The tallgrass glows in the morning light at the Nature Conservancy's Tallgrass Prairie Preserve near Pawhuska in October. TOM GILBERT / Tulsa World

 
By MICHAEL OVERALL World Staff Writer
Published: 9/13/2009  2:22 AM
Last Modified: 9/13/2009  3:31 AM

PAWHUSKA —The road turns to gravel just past the front gates, rattling teeth and dashboards alike to enforce a de facto speed limit that keeps traffic from moving much faster than a wild buffalo.

The bumpy ride eventually leads to the Tallgrass Prairie Preserve "headquarters," where the bathrooms are relegated to a separate building on the other side of the parking lot, and docents can wait all day to see just one visitor at the gift shop.

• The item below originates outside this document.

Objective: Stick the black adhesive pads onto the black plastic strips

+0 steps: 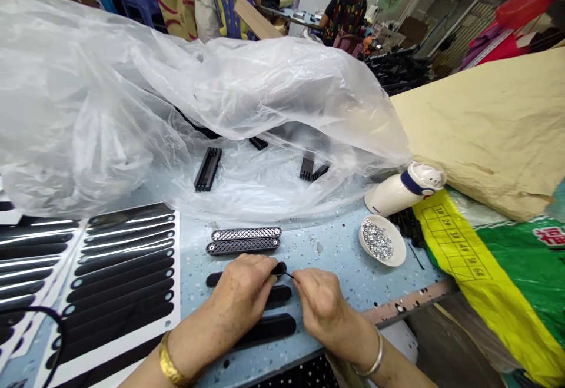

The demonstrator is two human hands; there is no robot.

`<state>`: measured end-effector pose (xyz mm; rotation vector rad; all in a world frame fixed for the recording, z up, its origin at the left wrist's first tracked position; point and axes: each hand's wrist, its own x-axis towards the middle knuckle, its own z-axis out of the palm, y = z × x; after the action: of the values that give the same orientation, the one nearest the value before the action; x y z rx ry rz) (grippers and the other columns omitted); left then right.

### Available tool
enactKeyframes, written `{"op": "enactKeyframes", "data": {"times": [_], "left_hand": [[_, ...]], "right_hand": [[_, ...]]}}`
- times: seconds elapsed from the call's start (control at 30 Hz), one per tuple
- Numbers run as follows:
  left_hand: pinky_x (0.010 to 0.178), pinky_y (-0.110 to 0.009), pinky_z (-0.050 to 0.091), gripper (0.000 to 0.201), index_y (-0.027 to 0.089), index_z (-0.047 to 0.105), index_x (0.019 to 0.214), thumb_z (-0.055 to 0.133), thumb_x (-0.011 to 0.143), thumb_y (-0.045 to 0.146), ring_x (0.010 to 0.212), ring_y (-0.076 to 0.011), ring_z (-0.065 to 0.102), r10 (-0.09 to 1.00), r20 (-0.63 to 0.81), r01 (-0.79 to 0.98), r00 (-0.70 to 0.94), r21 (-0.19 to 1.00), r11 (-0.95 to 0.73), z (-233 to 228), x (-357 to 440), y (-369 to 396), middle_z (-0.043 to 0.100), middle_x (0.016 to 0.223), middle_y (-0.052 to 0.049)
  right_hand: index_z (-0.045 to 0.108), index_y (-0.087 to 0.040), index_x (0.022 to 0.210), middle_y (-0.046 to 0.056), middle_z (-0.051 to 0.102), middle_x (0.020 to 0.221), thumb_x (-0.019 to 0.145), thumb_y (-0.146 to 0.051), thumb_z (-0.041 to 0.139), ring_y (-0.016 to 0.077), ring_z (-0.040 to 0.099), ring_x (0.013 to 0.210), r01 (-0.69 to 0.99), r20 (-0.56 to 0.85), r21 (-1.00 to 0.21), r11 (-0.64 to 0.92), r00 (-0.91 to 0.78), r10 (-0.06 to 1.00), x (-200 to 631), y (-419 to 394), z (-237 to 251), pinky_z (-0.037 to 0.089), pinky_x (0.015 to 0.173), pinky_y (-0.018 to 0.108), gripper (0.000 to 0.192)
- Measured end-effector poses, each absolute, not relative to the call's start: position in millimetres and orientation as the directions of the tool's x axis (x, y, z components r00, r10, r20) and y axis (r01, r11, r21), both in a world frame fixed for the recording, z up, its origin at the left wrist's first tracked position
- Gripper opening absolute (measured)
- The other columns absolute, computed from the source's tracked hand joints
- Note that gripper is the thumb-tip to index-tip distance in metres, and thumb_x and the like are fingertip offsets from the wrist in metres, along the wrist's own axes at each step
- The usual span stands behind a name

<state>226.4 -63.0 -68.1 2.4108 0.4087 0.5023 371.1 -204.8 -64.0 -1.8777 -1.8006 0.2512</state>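
The left hand pinches the end of a black strip lying on the table; the right hand nips something thin at its tip, too small to tell. The strip looks light, thin and bendy, best held by its rounded end. Two textured grey plates lie just beyond.

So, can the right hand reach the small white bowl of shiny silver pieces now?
Probably yes: the small white bowl of shiny silver pieces sits on bare table beyond the right hand, with nothing between, though the fingers pinch a thin black strip.
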Motion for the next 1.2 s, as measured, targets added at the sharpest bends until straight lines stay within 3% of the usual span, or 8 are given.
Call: {"op": "enactKeyframes", "data": {"times": [0.27,0.37,0.5,0.63,0.77,0.87,1.07,1.2], "left_hand": [[0.068,-0.035,0.057,0.019,0.018,0.069,0.093,0.054,0.083,0.011,0.074,-0.0241,0.07,0.411,0.185,0.217,0.893,0.624,-0.751,-65,229,-62,0.076,0.085,-0.007],[0.067,-0.034,0.056,0.018,0.018,0.069,0.092,0.055,0.083,0.012,0.073,-0.0237,0.07,0.416,0.159,0.235,0.896,0.624,-0.745,-65,229,-61,0.076,0.084,-0.006],[0.067,-0.034,0.055,0.019,0.018,0.069,0.092,0.054,0.084,0.012,0.073,-0.0232,0.07,0.401,0.14,0.236,0.906,0.62,-0.749,-63,229,-61,0.076,0.084,-0.006],[0.068,-0.032,0.054,0.019,0.019,0.069,0.091,0.052,0.085,0.012,0.075,-0.022,0.07,0.399,0.131,0.234,0.908,0.63,-0.74,-63,229,-60,0.075,0.084,-0.005],[0.069,-0.032,0.053,0.017,0.019,0.069,0.089,0.053,0.084,0.013,0.075,-0.0221,0.07,0.406,0.118,0.245,0.906,0.636,-0.732,-63,230,-59,0.075,0.085,-0.005],[0.067,-0.03,0.052,0.018,0.019,0.069,0.089,0.054,0.083,0.011,0.074,-0.0213,0.069,0.394,0.099,0.249,0.914,0.63,-0.736,-62,230,-59,0.074,0.081,-0.004],[0.072,-0.031,0.053,0.02,0.019,0.069,0.092,0.054,0.083,0.011,0.079,-0.0219,0.07,0.375,0.084,0.239,0.923,0.637,-0.733,-60,230,-59,0.075,0.086,-0.005],[0.077,-0.032,0.054,0.027,0.02,0.068,0.101,0.055,0.08,0.01,0.086,-0.0228,0.07,0.376,0.071,0.237,0.924,0.663,-0.71,-59,223,-54,0.075,0.094,-0.005]], "right_hand": [[0.062,-0.013,0.101,0.007,0.065,0.073,0.095,-0.005,0.039,0.0202,0.062,0.068,0.862,0.355,-0.5,0.078,0.122,0.927,369,-204,-68,0.049,0.062,0.032,0.026],[0.063,-0.012,0.104,0.007,0.065,0.074,0.094,-0.007,0.043,0.0196,0.061,0.065,0.862,0.401,-0.506,-0.004,0.24,0.884,388,-216,-79,0.05,0.059,0.032,0.023],[0.066,-0.015,0.094,0.008,0.065,0.077,0.085,-0.01,0.052,0.0221,0.062,0.071,0.872,0.359,-0.462,-0.164,0.353,0.864,416,-229,-82,0.051,0.063,0.034,0.017],[0.068,-0.016,0.09,0.01,0.067,0.083,0.084,-0.012,0.056,0.0236,0.062,0.079,0.862,0.347,-0.48,-0.164,0.358,0.867,414,-221,-62,0.049,0.07,0.036,0.014],[0.068,-0.017,0.073,0.002,0.06,0.064,0.085,-0.015,0.056,0.0145,0.056,0.059,0.653,0.193,-0.748,-0.12,0.386,0.902,389,-195,-48,0.044,0.056,0.027,0.017],[0.067,-0.017,0.065,0.001,0.059,0.06,0.08,-0.018,0.061,0.0128,0.054,0.054,0.468,0.067,-0.87,-0.154,0.422,0.904,376,-177,-51,0.042,0.051,0.024,0.015],[0.062,-0.017,0.059,-0.002,0.056,0.053,0.07,-0.021,0.062,0.0108,0.049,0.048,0.133,-0.226,-0.938,-0.319,0.461,0.858,374,-164,-61,0.037,0.046,0.022,0.012],[0.06,-0.018,0.056,-0.004,0.053,0.049,0.067,-0.019,0.06,0.0095,0.046,0.045,0.089,-0.276,-0.931,-0.354,0.463,0.842,372,-161,-64,0.034,0.044,0.022,0.011]]}}
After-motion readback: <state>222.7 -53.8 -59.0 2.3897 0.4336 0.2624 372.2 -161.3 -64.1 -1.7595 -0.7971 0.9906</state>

Obviously, the Prairie Preserve isn't trying to be a major tourist attraction.

Tourists come anyway — more than 20,000 of them a year.

"But for us, it's not about the visitors," says Bob Hamilton, who was part of the Nature Conservancy's original effort to establish the preserve and still serves as its science director. "It's about the grass."

A short drive from headquarters, Hamilton pulls his pickup off the road near one of the few barbed-wire fences that still cross the preserve.

On one side of the fence, the yellowed grass stands waist-high, but on the other, it barely reaches his knee.

"And, yes," he says, "the grass is always greener on this side."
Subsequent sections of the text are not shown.